Carlos Gonzalez notched two doubles, Josh Rutledge reached base four times, Troy Tulowitzki had two hits, including a bases loaded double in the 1st inning, and Michael Cuddyer also had two hits.

The number of hits and runs that the Rockies produced isn't a huge surprise. This offense is loaded. They can score runs against anybody. However, it is a far different feel to this ball club than the team that played a Rockies uniforms a year ago. This year, the team plays with fight.

Imagine the Rockies from 2012 having a game in which the opposing starter struck them out 13 times. Those 13 strikeouts came on a west coast road trip, where most fans are very much aware that the Rockies struggle not only to win, but to score runs in general. In 2012, the Rockies would have followed up that performance with another clunker. The bags would have been packed for the trip home, anticipating better luck when they were at home.

Instead, this Rockies team doesn't quit. Instead of letting a bad loss gain momentum in the wrong direction, through the first month of the season, this Rockies team has fought back. They haven't given in to defeat.

There seems to be an edge that this Rockies team is playing with. There is an intangible factor with this club. It is amazing what a group of talented individuals can do with a little added motivation.

On Wednesday, the momentum turned when Dexter Fowler, suddenly a no-brainer candidate for the All-Star game, made a gorgeous catch in left-center field in the 4th inning, robbing Adrian Gonzalez of his second home run of the night. With two men on base, the home run would have given the Dodgers a 6-3 lead. Instead, the Rockies got out of the inning, headed back into the dugout with the score tied. From there, they were able to piece together a few runs and secure the win.

As mentioned, Fowler suddenly looks like an All-Star. However, he isn't the only one who has made strides. Troy Tulowitzki, long criticized for his lack of clutch hitting, took a great at-bat with the bases loaded in the 1st inning. In years past, Tulo would have been trying to do nothing but hit a home run. With no one out, the goal should be to get the ball in play and score a couple of runs.

On Wednesday, that is exactly what Tulo did. He found a pitch on the outside half of the plate. He flipped his bat at the ball and got it down in the outfield, scoring two runs.

In the past, when Tulo would try to be the hero in those situations, he would end up striking out. That would mentally allow the opposing pitcher to know that a double play got them out of the inning. Instead, Tulo kept the inning going, getting a base hit down and scoring a couple of runs.
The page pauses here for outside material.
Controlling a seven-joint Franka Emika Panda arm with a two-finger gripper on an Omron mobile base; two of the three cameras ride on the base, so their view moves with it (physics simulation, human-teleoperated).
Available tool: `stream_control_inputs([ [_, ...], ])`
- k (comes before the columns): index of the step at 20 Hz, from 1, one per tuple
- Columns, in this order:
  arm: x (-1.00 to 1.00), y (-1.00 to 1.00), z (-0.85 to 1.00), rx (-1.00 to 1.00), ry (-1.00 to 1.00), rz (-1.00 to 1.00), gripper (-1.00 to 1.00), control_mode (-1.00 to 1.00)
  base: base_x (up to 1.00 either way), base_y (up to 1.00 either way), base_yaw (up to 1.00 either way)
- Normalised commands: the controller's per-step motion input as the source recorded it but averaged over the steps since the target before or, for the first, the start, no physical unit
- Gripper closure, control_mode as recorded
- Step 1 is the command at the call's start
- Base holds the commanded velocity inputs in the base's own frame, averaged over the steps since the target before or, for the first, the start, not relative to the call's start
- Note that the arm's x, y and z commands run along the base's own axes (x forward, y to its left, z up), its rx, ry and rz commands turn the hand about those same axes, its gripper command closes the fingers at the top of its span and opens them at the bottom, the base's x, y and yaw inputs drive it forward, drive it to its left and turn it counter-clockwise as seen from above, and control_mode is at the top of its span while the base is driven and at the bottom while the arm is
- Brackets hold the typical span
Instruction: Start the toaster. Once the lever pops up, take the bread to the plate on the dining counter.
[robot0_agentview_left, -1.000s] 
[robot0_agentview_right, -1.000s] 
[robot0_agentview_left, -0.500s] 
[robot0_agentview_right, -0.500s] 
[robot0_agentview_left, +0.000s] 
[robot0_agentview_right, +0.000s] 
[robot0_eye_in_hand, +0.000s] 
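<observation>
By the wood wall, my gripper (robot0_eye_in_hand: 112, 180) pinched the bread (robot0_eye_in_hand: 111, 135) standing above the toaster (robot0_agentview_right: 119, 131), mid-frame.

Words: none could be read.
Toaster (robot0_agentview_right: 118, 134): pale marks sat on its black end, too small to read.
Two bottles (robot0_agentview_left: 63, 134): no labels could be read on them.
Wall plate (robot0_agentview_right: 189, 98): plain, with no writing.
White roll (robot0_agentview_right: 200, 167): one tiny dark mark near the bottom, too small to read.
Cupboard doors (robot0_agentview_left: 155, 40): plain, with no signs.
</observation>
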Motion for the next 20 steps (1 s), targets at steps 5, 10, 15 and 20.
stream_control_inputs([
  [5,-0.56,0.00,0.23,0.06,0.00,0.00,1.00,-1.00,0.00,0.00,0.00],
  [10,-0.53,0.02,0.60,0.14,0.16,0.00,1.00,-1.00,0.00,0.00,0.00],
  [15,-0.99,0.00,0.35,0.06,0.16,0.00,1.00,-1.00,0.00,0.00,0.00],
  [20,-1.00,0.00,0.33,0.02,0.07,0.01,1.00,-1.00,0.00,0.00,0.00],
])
Could it be possible that a change in managers has made this much of a difference? The answer is simple. Yes.

Jim Tracy was a great manager for the 2009 Rockies. No one needed motivation. The entire team worked hard to get to the playoffs. They were tired of Clint Hurdle's disciplinarian mentality. Tracy didn't get in the way. However, the 2012 team needed someone less like Tracy, who always seemed to have an excuse. They needed someone who would hold them accountable from time-to-time. They needed someone who had played the game and understood the grind.

The hiring of Walt Weiss was mocked by those who were quick to point out that he had only coached at the high school level. Those complaints were short-sighted, however, as Weiss played for years under the likes of Bobby Cox and Tony LaRussa. He was the kind of player who had dirt on his jersey by the 2nd inning. He played hard and got the most out of his talent.

The attitude that the Rockies are playing with strongly resembles the attitude that Weiss played with in his career.

Instead of being set back for days after a tough loss like the Rockies suffered on Tuesday, they washed it out of their minds and came out on Wednesday and won the series. For Rockies fans, the ability for this team to do that is huge. It is a gigantic step forward and shows that they aren't afraid of anyone and that they are willing to fight.

The Rockies may not stay in first place all season long, but they certainly are going to be more fun to pay attention to than they were in 2012.

Ironically, the team that is suddenly fun to watch is comprised of nearly the exact same players as the team that was almost torture to watch a year ago.

For the Rockies, changing next to nothing seems to have changed plenty.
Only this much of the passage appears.